We recently rebuilt docs.gitlab.com from scratch. Where previously the site was generated with a simple Ruby script, we now use a proper static site generator.
Check out the improvements we made, the structure we now use to deploy from specific directories in multiple repositories to a single website, build with GitLab CI and deployed with GitLab Pages. Now our documentation has a nicer look and feel, is more pleasant to read through, and simpler and quicker to maintain.
- TOC
Improvements
The old documentation website was pretty much just an HTML file, a stylesheet, and a Ruby script called generate.rb
. While it worked, it was hard to update and not very flexible. It mostly laid dormant, only occasionally being touched by developers.
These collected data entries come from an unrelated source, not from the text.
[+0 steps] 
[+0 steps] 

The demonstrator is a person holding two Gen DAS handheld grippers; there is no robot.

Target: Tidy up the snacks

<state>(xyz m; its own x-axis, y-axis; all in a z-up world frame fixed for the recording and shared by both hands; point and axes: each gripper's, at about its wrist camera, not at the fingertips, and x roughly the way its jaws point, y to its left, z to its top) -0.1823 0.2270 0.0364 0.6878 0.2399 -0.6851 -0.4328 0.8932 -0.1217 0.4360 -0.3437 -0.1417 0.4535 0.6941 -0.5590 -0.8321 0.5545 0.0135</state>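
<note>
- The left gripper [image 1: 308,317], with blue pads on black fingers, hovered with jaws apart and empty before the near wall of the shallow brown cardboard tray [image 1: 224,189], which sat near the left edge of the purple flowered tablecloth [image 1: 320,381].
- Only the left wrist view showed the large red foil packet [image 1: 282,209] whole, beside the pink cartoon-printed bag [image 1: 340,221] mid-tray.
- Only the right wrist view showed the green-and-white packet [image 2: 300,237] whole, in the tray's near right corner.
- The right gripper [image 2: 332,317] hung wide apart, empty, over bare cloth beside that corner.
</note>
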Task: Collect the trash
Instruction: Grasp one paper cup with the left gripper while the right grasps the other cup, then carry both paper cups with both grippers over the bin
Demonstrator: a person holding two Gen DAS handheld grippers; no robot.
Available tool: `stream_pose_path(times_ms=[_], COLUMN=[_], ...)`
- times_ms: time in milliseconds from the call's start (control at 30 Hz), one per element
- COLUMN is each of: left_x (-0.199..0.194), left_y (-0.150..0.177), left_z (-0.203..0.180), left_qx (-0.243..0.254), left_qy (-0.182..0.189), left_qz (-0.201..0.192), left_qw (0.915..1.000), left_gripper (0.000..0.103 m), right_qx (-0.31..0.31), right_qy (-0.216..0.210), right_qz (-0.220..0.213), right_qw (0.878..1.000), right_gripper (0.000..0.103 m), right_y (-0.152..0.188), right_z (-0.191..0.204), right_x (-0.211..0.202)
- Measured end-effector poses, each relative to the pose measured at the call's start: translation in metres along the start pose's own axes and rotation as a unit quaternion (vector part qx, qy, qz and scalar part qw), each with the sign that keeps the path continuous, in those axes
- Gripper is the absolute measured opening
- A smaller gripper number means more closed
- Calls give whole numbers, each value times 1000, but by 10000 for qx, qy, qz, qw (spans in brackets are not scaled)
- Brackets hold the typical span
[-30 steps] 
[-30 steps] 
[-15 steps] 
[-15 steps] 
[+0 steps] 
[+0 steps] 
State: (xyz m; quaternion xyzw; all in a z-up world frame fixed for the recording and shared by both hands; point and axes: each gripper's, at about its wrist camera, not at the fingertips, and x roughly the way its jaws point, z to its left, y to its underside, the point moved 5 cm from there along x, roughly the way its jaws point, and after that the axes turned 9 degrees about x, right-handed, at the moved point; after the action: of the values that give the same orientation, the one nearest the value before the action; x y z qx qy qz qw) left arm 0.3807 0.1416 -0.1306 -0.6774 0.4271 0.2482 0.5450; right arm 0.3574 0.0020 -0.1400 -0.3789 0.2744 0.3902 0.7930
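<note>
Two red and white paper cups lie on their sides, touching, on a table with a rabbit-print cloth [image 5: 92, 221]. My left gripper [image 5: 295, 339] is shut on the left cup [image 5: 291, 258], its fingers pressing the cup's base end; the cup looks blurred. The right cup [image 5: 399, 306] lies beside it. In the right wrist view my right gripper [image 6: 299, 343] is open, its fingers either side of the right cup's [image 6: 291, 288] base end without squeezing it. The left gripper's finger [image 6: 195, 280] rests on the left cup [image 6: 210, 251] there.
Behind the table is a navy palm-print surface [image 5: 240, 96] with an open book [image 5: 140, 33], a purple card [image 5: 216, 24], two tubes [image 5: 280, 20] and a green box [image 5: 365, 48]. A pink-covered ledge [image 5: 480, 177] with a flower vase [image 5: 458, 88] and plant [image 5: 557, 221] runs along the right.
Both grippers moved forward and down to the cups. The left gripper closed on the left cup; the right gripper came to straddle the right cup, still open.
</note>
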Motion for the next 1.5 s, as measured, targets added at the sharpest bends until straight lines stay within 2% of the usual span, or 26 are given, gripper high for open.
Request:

The docs team really wanted to update the site to use a static site generator and take better advantage of GitLab Pages.
We chose Nanoc because it’s fast, it comes with a number of built-in helpers and filters (as well as the ability to create custom ones), and it’s built with Ruby. Overall, we think this was definitely the right choice. The author was very responsive and addressed anything we brought up. Kudos to him on the great project!
Other improvements include syntax highlighting with Rouge (no syntax highlighting was used at all on the old site), breadcrumbs for navigating between pages, and an improved overall design – especially on mobile.
Requirements
Our documentation site has some unique requirements that I haven’t seen mentioned or solved in any other companies’ blog posts. We have a few products with documentation we want to include in the site: Community Edition, Enterprise Edition, Omnibus GitLab, and GitLab Runner. In the future we’ll likely add more.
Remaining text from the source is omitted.